The changing permissions on the mount point is because they are now the
permissions of something else. When nothing is mounted there, the
permissions are those of the mount point on the parent filesystem, when
you mount something, they are the permissions of the root of the mounted
device.
Do other devices, such as USB sticks, mount correctly?
Hi,
I commented out the lines in fstab for both DVD and CD drives. The
only change is that I get this:
[EMAIL PROTECTED] / # ls -al /media/
total 5
drwxr-xr-x 5 root root 224 2008-07-12 04:03 .
drwxr-xr-x 24 root root 560 2008-07-10 12:40 ..
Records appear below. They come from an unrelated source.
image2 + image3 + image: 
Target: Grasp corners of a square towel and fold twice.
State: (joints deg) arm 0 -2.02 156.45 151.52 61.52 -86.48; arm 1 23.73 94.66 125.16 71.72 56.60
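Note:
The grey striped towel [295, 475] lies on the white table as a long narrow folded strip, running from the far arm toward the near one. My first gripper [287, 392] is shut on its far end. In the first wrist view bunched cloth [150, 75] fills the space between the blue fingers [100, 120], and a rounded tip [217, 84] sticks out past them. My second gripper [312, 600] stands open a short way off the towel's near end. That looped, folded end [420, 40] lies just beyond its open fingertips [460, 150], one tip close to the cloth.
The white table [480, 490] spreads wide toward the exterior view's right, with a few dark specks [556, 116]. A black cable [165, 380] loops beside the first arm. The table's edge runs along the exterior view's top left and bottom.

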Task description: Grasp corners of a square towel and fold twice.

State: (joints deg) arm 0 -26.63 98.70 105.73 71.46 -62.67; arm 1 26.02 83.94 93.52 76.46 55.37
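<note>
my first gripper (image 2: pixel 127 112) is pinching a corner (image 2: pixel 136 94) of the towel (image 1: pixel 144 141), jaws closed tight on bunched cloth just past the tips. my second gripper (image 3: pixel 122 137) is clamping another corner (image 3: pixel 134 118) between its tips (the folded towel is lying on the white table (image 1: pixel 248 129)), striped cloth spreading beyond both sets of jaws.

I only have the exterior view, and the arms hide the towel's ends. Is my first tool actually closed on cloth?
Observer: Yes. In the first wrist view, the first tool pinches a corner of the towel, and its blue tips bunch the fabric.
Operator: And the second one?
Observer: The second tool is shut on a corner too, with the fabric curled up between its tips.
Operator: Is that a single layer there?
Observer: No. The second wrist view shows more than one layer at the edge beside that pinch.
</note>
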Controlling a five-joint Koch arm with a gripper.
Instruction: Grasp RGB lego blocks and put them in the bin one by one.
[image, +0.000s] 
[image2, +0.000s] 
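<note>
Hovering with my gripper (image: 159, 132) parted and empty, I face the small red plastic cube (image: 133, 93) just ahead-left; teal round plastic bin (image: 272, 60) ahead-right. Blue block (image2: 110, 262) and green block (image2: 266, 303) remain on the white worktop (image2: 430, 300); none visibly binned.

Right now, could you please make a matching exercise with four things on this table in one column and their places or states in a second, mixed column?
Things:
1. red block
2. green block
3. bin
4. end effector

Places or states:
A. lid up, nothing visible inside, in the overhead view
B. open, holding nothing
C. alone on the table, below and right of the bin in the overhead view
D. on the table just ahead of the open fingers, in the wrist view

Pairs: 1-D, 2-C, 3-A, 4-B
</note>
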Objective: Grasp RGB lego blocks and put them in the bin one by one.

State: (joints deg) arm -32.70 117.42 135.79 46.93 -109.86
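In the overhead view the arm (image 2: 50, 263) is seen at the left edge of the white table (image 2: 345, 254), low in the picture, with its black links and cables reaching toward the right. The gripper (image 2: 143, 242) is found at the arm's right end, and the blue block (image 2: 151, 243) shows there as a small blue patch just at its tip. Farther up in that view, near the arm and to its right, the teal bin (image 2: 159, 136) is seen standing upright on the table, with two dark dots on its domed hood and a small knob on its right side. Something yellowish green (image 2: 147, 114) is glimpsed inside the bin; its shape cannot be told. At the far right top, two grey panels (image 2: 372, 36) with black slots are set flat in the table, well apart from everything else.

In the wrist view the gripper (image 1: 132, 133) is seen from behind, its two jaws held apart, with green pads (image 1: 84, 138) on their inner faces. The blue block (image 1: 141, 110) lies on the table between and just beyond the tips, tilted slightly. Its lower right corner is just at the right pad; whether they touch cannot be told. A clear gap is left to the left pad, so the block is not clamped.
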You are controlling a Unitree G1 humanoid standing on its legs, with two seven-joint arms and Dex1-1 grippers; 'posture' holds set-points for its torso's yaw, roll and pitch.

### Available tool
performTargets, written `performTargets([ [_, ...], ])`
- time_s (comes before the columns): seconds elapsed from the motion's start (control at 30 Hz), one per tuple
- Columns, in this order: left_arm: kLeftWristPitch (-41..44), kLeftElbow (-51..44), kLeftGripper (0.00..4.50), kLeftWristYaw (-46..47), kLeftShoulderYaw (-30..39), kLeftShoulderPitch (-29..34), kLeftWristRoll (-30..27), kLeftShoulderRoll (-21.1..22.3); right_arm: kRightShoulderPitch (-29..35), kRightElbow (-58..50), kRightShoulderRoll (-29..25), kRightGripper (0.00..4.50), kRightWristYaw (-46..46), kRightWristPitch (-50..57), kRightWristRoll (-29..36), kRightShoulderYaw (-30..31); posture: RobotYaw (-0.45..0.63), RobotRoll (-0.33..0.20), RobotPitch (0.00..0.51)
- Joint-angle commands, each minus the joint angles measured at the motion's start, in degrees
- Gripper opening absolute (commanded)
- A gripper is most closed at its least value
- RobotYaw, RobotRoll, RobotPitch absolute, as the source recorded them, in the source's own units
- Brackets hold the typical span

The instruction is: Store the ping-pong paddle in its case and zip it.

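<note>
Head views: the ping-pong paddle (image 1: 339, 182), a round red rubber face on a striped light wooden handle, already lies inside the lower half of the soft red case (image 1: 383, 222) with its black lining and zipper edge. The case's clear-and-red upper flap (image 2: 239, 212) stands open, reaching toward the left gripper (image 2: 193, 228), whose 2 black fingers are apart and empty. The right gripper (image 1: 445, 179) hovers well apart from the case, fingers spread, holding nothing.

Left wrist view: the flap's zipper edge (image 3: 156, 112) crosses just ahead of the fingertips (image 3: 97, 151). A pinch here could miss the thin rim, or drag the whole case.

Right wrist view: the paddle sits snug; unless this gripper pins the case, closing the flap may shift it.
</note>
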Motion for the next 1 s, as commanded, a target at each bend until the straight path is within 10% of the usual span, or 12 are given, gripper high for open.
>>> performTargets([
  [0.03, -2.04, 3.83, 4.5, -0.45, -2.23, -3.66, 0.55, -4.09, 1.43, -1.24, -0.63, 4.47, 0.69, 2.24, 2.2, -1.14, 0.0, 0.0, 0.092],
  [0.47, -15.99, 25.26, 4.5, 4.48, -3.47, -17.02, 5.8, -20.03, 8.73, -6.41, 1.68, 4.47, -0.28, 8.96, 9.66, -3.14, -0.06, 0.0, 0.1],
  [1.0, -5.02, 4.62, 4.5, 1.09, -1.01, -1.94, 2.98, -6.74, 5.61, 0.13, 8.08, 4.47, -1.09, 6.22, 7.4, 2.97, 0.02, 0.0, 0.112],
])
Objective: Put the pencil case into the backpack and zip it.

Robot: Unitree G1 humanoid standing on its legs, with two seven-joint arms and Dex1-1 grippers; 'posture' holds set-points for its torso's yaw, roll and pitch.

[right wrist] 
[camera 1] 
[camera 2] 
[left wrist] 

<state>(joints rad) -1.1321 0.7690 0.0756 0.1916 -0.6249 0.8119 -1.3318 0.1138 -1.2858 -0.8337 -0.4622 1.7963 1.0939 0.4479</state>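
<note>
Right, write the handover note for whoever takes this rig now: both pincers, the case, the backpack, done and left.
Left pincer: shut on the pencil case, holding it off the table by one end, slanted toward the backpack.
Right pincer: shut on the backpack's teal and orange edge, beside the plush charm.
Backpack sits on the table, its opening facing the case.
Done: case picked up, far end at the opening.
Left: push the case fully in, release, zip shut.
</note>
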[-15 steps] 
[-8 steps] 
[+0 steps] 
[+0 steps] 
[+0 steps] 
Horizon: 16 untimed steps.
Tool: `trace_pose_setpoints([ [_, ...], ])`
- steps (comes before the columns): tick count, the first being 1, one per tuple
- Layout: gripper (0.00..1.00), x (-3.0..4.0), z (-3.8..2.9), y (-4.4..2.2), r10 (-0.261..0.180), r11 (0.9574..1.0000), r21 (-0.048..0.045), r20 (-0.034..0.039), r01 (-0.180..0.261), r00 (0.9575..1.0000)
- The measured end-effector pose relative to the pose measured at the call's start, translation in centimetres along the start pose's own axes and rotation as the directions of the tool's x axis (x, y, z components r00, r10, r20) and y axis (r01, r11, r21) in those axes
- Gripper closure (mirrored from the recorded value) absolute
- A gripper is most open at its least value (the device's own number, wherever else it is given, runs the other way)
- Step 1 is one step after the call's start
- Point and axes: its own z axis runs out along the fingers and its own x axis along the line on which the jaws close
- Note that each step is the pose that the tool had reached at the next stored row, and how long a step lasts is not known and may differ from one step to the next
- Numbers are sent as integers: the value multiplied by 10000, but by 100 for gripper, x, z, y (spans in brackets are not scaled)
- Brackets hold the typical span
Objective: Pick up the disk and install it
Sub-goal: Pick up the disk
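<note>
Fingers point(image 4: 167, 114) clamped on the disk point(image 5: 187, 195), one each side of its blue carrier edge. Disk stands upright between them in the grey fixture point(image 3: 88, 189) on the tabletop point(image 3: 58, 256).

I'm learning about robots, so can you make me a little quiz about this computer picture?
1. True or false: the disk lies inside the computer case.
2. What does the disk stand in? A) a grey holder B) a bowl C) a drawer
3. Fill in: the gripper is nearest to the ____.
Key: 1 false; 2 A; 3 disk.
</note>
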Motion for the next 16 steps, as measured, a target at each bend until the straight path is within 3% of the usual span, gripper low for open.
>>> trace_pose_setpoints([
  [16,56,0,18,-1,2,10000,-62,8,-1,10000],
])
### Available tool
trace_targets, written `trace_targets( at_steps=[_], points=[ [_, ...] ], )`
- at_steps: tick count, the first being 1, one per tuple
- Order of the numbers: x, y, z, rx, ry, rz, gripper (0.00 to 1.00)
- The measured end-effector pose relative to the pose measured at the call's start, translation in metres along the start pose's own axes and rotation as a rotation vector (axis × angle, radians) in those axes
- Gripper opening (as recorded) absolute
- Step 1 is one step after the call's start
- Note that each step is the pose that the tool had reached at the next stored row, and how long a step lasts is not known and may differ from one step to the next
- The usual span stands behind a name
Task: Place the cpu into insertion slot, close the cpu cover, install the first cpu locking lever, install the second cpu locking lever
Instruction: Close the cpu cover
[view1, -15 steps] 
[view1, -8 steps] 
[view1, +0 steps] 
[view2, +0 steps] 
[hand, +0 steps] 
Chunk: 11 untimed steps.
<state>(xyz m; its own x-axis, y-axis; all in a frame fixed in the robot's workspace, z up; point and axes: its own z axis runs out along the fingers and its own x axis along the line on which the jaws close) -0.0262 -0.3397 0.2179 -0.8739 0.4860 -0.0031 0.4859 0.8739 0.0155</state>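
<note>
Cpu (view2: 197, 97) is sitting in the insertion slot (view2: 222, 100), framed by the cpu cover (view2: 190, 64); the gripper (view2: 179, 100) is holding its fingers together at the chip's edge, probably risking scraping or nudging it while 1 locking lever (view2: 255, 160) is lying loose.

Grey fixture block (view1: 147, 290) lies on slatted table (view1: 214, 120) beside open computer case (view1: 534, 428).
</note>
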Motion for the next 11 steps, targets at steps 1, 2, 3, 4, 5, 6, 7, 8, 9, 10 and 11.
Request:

drwxrwxr-x 2 root users 48 2006-10-25 06:23 floppy
-rw-r--r-- 1 root root 0 2008-07-12 03:43 .hal-mtab
-rw------- 1 root root 0 2008-07-12 03:54 .hal-mtab-lock
dr-xr-xr-x 1 root root 2048 2003-11-13 17:10 hdc
d--------- 2 ivman plugdev 112 2008-07-12 03:08 hdd
-rw-r--r-- 1 root root 0 2008-07-12 01:48 .keep_sys-apps_hal-0
[EMAIL PROTECTED] / #
So I disabled ivman and tried again, no change. I still can not
access the DVD as a user. The CD seems to work the same way as it
always has. The permissions have changed to root/root tho.
Any other ideas?
Dale
Hi,
I re-emerged udev and noticed this little foot note:
mount options for directory /dev are no longer
set in /etc/udev/udev.conf, but in /etc/fstab
as for other directories.
I don't have anything in fstab for /udev. This is what mount reports:
[EMAIL PROTECTED] / # mount
/dev/hda6 on / type reiserfs (rw)
proc on /proc type proc (rw)
sysfs on /sys type sysfs (rw,nosuid,nodev,noexec)
udev on /dev type tmpfs (rw,nosuid)
devpts on /dev/pts type devpts (rw,nosuid,noexec)
/dev/hda1 on /boot type ext2 (rw)
/dev/hda7 on /usr/portage type reiserfs (rw)
/dev/hda8 on /home type reiserfs (rw)
/dev/hda9 on /data type reiserfs (rw)
/dev/hdb1 on /backup type ext3 (rw)
none on /dev/shm type tmpfs (rw)
usbfs on /proc/bus/usb type usbfs (rw,noexec,nosuid,devmode=0664,devgid=85)
binfmt_misc on /proc/sys/fs/binfmt_misc type binfmt_misc
(rw,noexec,nosuid,nodev)
/dev/hdd on /media/hdd type udf
(rw,noexec,nosuid,nodev,uid=104,gid=451,umask=007)
/dev/hdc on /media/hdc type iso9660 (ro,noexec,nosuid,nodev)
[EMAIL PROTECTED] / #
udev is there but is this "normal"? How does a person restart udev
anyway? Do I have to reboot? I also deleted all the files in /etc/udev
before re-emerging udev, just in case. I'm about out of ideas here.